Lalu aku semakin berani berkomentar. "Kang, kok bisa gede gitu rudal Akang. Diapain aja?",tanyaku semakin jauh.
Kang Obing Cuma senyum "Ga diapa-apain kok. Emang dari sononya".
"Beneran kah? Kok punyaku kecil",desakku.
Lalu kang Obing menutup resletingnya sambil emmasukkan kembali batang kontol itu.
Lalu dia meneruskan omongannya "Tapi dulu sempat aku merendamnya dengan air the hangat".
"Hah? Itu biar apa Kang",tanyaku lebih serius.

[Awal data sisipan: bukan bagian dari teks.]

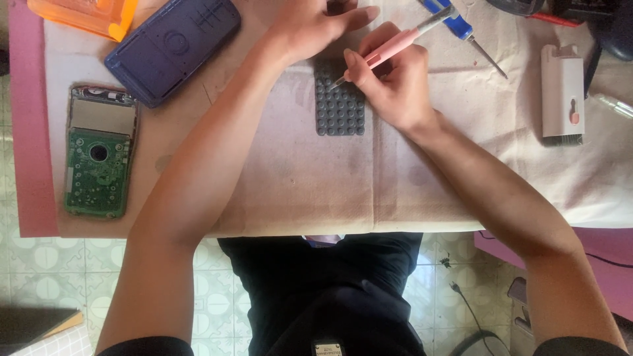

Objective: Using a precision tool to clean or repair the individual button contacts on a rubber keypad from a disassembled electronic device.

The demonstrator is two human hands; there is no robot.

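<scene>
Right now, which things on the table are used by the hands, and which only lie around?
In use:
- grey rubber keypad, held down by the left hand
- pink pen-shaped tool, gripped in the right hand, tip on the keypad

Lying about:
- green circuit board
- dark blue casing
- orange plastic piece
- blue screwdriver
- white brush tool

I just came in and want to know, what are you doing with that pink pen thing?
A person is working at a cloth-covered table. The right hand holds a thin pink tool with its tip on a grey rubber keypad. The left hand presses down at the keypad's top edge. To the left lie an opened device with a green circuit board and a dark blue case cover. A blue screwdriver lies nearby.
</scene>
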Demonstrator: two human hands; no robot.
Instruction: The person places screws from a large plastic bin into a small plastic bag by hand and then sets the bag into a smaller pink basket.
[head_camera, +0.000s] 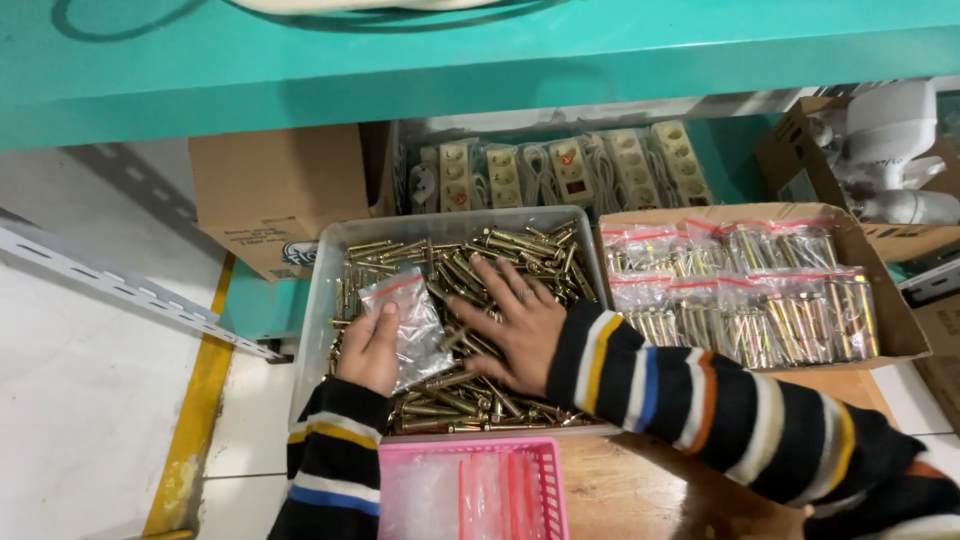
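Note:
A grey plastic bin (318, 300) holds a heap of brass-coloured anchor bolts (520, 250). Over the bin's left side, my left hand (372, 350) pinches a small clear zip bag (408, 320) with a red strip. My right hand (512, 322) lies flat on the bolts with its fingers spread, reaching in from the right. Both arms wear striped dark sleeves.
A cardboard box (880, 290) of filled bolt bags (750, 295) stands right of the bin. A pink basket (470, 490) with empty clear bags sits in front. Behind lie white power strips (570, 170), a brown carton (275, 195) and a teal shelf (400, 70) overhead.

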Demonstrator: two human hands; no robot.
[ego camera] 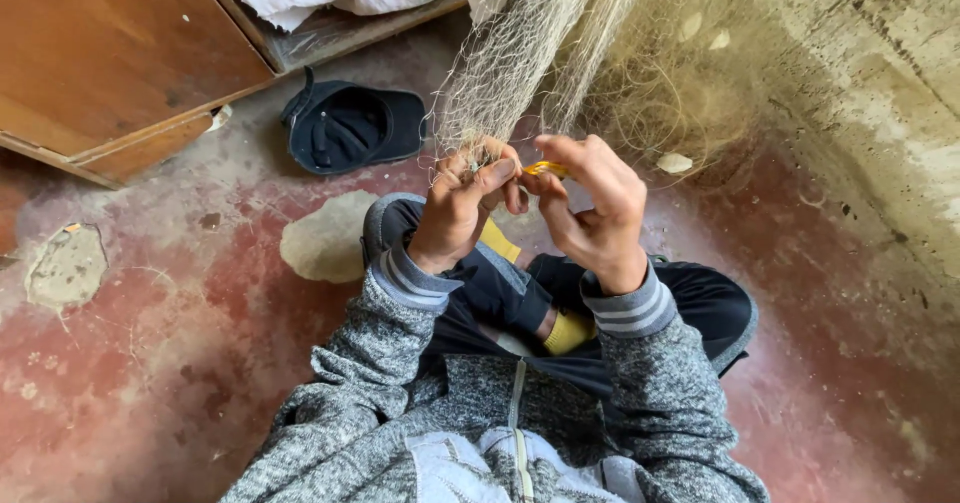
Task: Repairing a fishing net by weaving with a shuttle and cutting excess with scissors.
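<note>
Head view, looking down at a seated person in a grey flecked jacket with striped cuffs.

Left hand [462, 206], just left of frame centre: fingers closed, pinching a bunched edge of the fishing net [520, 58]. The net hangs from the upper middle of the frame down to the hands; pale, fine mesh, spreading right against the wall [870, 83].

Right hand [592, 213], just right of centre: fingers curled shut around a small yellow tool [545, 169], only its tip visible between thumb and forefinger. Tool tip sits between the two hands, touching the net edge; exact shape cannot be told.

Hands are near each other, thumbs almost meeting.

Surroundings: dark cap [350, 128] lying upside down on the floor [150, 363], upper left of centre. Wooden cabinet [110, 53] in the upper left corner. Floor is worn red with pale chipped patches. Legs in dark trousers with yellow stripes, folded below the hands.
</note>
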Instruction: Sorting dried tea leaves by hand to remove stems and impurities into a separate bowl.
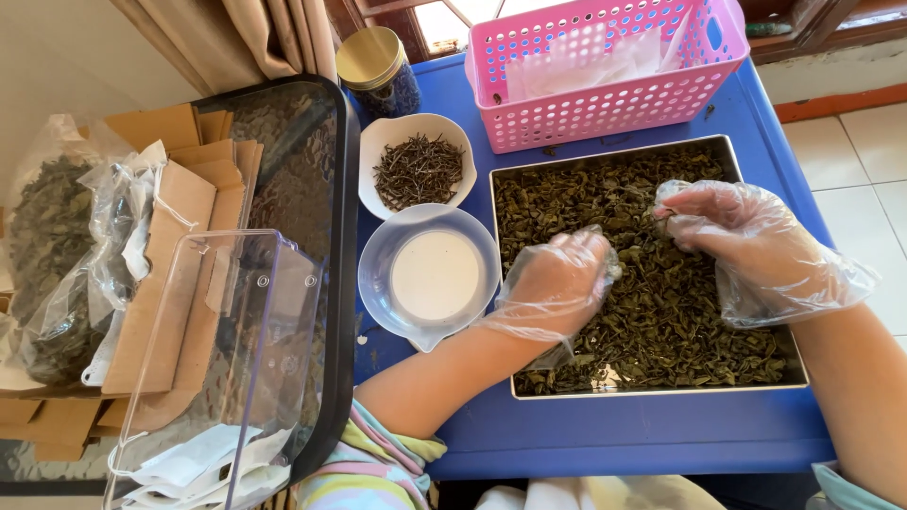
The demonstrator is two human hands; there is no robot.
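Note:
A metal tray (504, 172) on the blue table holds a bed of dark green dried leaves (661, 312). Both my hands wear loose clear plastic gloves and rest in the leaves. My left hand (557, 281) lies at the tray's left side, fingers curled down into the leaves. My right hand (732, 236) is at the upper right of the tray, its fingertips pinched among the leaves. Whether either hand holds leaves is hidden by the gloves.
Left of the tray stand an empty clear measuring bowl (430, 276) and a white bowl of thin dark twigs (418, 165). Behind are a pink basket (605, 66) and a gold-lidded jar (376, 64). A black tray (312, 189) with brown pouches, bagged leaves and a clear box sits left.

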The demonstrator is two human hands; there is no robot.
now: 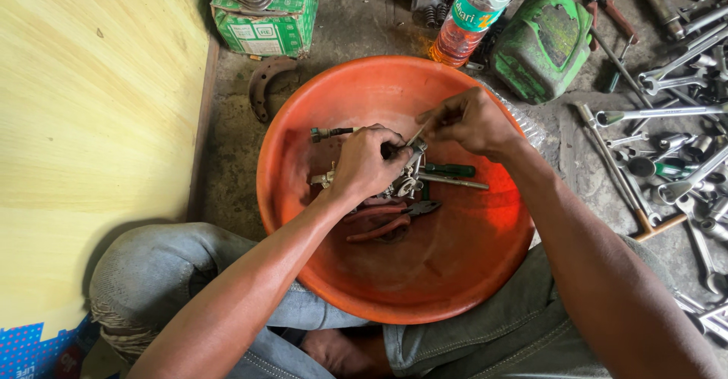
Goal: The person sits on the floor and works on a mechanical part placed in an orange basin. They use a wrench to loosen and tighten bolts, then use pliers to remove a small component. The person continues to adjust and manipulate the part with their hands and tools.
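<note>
I sat on the floor with the big orange basin resting in my lap, and both my hands were down inside it. My left hand was closed around a small grey metal part, a lumpy casting with fittings on it, gripping it from above so most of it was hidden under my fingers. A short threaded rod stuck out past my knuckles toward the basin's far left side. My right hand was pinched shut on a thin pale tool, its tip angled down onto the top of the metal part.

In the basin, just beside the part, a green-handled screwdriver lay flat with its shaft pointing right. Nearer to me, a pair of red-handled pliers lay on the basin's bottom, handles toward the left, jaws toward the right. The rest of the basin floor was bare orange plastic, smeared and stained.

Beyond the rim, a plastic bottle with some orange liquid in its bottom stood on the floor, touching a green engine cover to its right. A green cardboard box with metal parts on top sat at the far left, a curved rusty brake shoe just in front of it. Spanners and sockets lay scattered on the floor to my right.
</note>
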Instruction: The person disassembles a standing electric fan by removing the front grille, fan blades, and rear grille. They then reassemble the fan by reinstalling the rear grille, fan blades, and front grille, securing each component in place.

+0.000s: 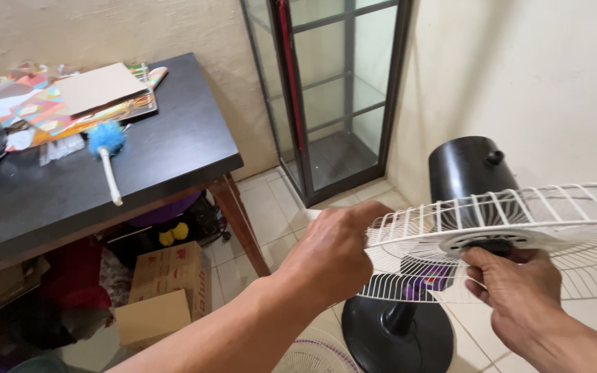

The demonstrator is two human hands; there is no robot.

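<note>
- White wire fan guard (519, 235) held flat-ish, tilted, in front of black fan motor housing (468, 169), above round black fan base (399, 335).
- Left hand (333, 252) closed around guard's left rim, fingers curled over wires.
- Right hand (516, 283) under guard's centre hub, fingers pinching black piece there.
- Dark table (174, 148) left, carrying blue duster (107, 148), cardboard sheet (98, 86), coloured papers (43, 110).
- Cardboard boxes (167, 287) beneath table; glass cabinet (333, 90) at back wall.
</note>
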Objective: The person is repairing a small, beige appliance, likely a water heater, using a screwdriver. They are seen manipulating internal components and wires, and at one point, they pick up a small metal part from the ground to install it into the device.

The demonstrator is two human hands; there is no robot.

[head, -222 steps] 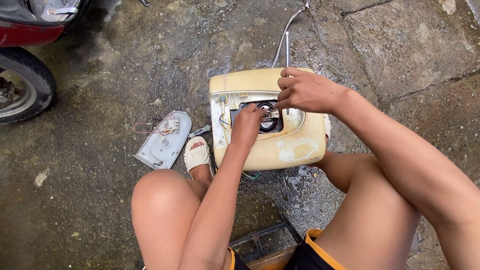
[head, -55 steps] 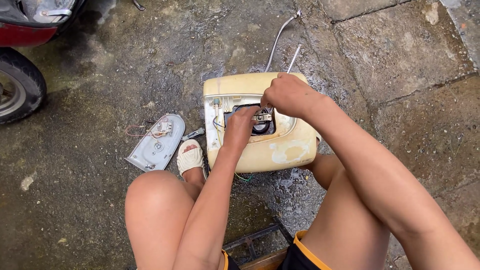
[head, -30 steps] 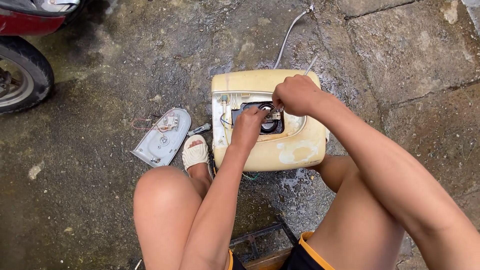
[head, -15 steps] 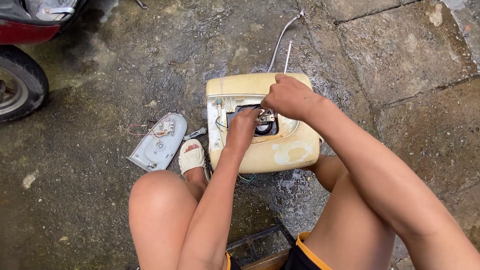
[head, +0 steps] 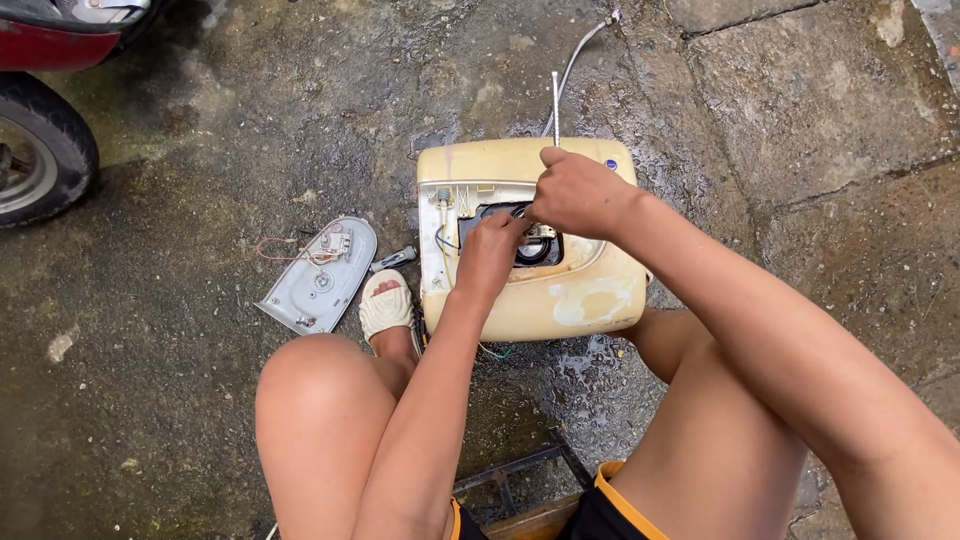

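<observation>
Cream-yellow appliance casing (head: 560, 300): lies flat on the wet concrete floor (head: 200, 400), centre of the frame, just above the person's knees; cover off, dark round opening (head: 535, 248) exposed in its upper half.

Left hand (head: 492, 252): at the left edge of the opening, fingers curled closed on a small part inside; the part itself is too hidden to identify.

Right hand (head: 578, 190): above the opening, closed in a fist around a thin tool whose tip points down into the opening; tool mostly hidden.

Two metal pipes (head: 570, 75): run from the casing's top edge toward the upper middle of the frame.

Grey cover plate (head: 320, 278): left of the casing, lying apart from it, with red wire attached.

White sandal (head: 385, 305): on the person's foot, between plate and casing.

Vehicle wheel (head: 40, 155): upper left of the frame.
</observation>
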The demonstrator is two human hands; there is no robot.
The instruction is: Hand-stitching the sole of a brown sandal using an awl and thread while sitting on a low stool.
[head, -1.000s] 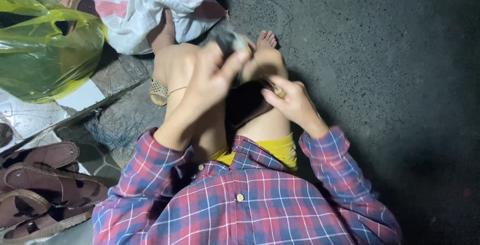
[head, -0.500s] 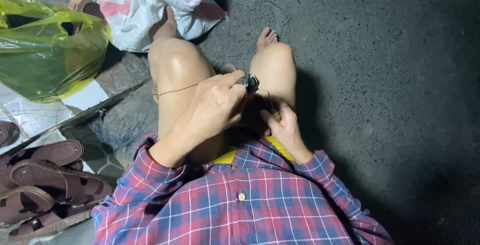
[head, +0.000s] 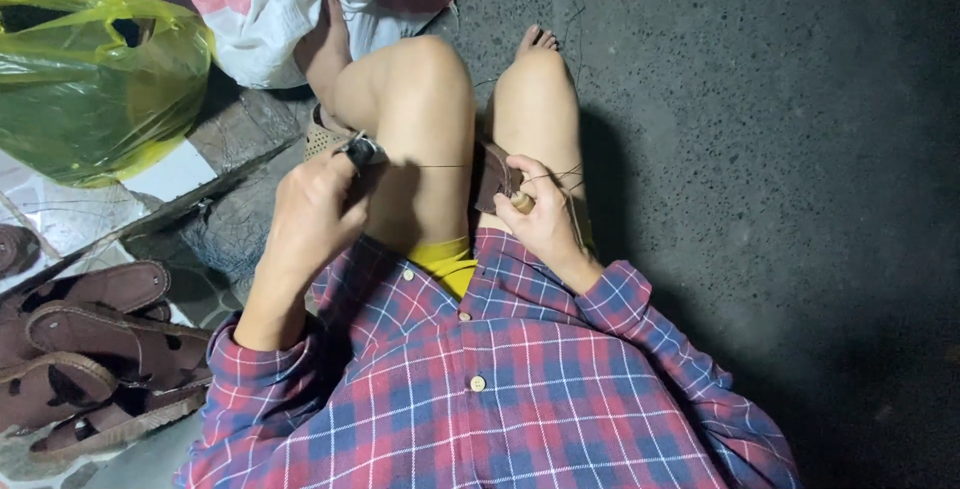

"Kata orang-orang, kalo dilakuin secarsa rutin sejak kecil, emang bisa bikin gede barang kita. Tapi ga tau juga seh",kata Kang Obing sambil menyalakan sepeda motornya kembali.
Dan akupun telah menyelesaikan buang airku dan kini kembali naik ke motor ojek Kang Obing.
Cerita itu terus terang membuat aku dipenuhi setumpuk obsesi. Kapan aku bisa menjamah batang kontol besar milik pria yang secara fisik sangat kukagumi, karena my type ini. Dan dari kepalaku mengalir berbagai gagasan untuk menjebak tukang ojek lugu ini. Dan kalau sudah begini, mataku menerawang. Aku pengin jilatin batangnya, bijih pelernya sampai dia teriak-teriak keenakkan. Aku akan ciumin pentilnya. Kemudian ketiaknya. Aku akan jilatin semua lubang-lubang bagian tubuhnya. Wwwuu.. nafsu libidoku.. kenapa liar begini ssiihh..?!
Seketika aku diserang obsesiku. Sementara Kang Obing terus menggeber sepeda motornya lebih kencang. Agar tidak jatuh, tanganku berpegangan pada pinggang dan perutnya. Ada setrum yang langsung menyerang jantungku. Deg, deg, deg. Aku dekatkan wajahku ke punggungnya hingga aku cium bau keringatnya lebih dalam. 'Emang beneran rendaman air the bisa bikin gede barang kita ya",tanyaku kembali.
"Wah kok ngebahas rendaman teh lagi",ujar Kang Obing.
"Peasaran neh Kang. Soalnya punyaku kecil. Ebih besar punya Kang Obing,'seruku.
"Tapi kan yang penting fungsinya",jelas Kang Obing.
"Emang fungsinya apa Kang?"tanyaku menyelidik. Kang Obing tidak menjawab.
"Apa punya Kang Obing sudah berfungsi dengan benar",tanyaku lebih jauh.
"Udah menikah, belum?",ucapanku keluar beruntun.
"Belum!",jawab Kang Obing singkat.
"Berarti belum berfungsi dong",jawabku kurang ajar.
Kita ketawa bersamaan.
Saat itulah tanpa aku sadari sepenuhnya, tanganku menjadi agresif, menepuki paha Kang Obing. 'Jadi barang Kang Obing yang gede tadi, masih belum difungsikan?", mulutkupun tak lagi bisa kukendalikan dengan sedikit aku iringi sedikit ha ha hi hi.
'Aahh, Adek ini, ntarr dilihat orang lhoo', sepertinya dia menegor aku. Kepalang basah, 'Habiiss.., aku penasaran banget ama barang Kang Obing ini ssiihh..', aku sambung omongan sambil tanganku lebih berani lagi, menepuki bagian bawah perutnya yang naik turun karena kaki-kakinya menggeber sepeda motor. Dalam hatiku, kapan lagi kesempatan macam ini datang.
'Penasaran kenapa..??', dia balik tanya tapi nggak lagi ada tegoran dari mulutnya. Dan tanganku yang sudah berada di bagian depan celananya ini nggak lagi aku tarik. Bahkan aku kemudian mengelusi dan juga memijat-mijat tonjolan celananya itu. Aku tahu persis nggak akan dilihat orang, karena posisi itu adalah biasa bagi setiap orang yang membonceng sepeda motor agar tidak terlempar dari boncengannya.